**Your instructions:** For this task, retype the records below exactly.

**Source data:**
#####
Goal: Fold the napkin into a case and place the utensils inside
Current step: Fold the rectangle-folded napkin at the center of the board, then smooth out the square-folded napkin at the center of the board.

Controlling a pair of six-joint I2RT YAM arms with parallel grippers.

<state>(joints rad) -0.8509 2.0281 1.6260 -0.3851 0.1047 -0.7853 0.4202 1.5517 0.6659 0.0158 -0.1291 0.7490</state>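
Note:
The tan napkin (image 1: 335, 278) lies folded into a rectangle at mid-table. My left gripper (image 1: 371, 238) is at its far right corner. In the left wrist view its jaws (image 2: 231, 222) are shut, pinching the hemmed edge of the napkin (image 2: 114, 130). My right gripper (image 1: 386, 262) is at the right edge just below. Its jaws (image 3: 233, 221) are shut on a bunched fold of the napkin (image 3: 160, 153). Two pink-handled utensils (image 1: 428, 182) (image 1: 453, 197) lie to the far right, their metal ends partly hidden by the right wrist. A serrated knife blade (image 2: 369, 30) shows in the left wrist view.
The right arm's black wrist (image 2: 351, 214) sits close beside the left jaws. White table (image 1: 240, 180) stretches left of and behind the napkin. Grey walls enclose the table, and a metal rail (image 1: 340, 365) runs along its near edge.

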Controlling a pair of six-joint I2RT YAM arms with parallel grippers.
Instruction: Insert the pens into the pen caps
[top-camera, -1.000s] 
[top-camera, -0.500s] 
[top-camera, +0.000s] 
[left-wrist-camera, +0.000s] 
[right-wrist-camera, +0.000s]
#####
**Answer for the task:**
Goal: Fold the napkin into a case and place the utensils inside
Current step: Fold the rectangle-folded napkin at the center of the board, then smooth out the square-folded napkin at the center of the board.

Controlling a pair of six-joint I2RT YAM arms with parallel grippers.

<state>(joints rad) -0.8509 2.0281 1.6260 -0.3851 0.1047 -0.7853 0.4202 1.5517 0.6659 0.0158 -0.1291 0.7490</state>
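Note:
The tan napkin (image 1: 335, 278) lies folded into a rectangle at mid-table. My left gripper (image 1: 371, 238) is at its far right corner. In the left wrist view its jaws (image 2: 231, 222) are shut, pinching the hemmed edge of the napkin (image 2: 114, 130). My right gripper (image 1: 386, 262) is at the right edge just below. Its jaws (image 3: 233, 221) are shut on a bunched fold of the napkin (image 3: 160, 153). Two pink-handled utensils (image 1: 428, 182) (image 1: 453, 197) lie to the far right, their metal ends partly hidden by the right wrist. A serrated knife blade (image 2: 369, 30) shows in the left wrist view.
The right arm's black wrist (image 2: 351, 214) sits close beside the left jaws. White table (image 1: 240, 180) stretches left of and behind the napkin. Grey walls enclose the table, and a metal rail (image 1: 340, 365) runs along its near edge.
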
Controlling a pair of six-joint I2RT YAM arms with parallel grippers.
Instruction: Insert the pens into the pen caps
[top-camera, -1.000s] 
[top-camera, -0.500s] 
[top-camera, +0.000s] 
[left-wrist-camera, +0.000s] 
[right-wrist-camera, +0.000s]

The answer requires no additions.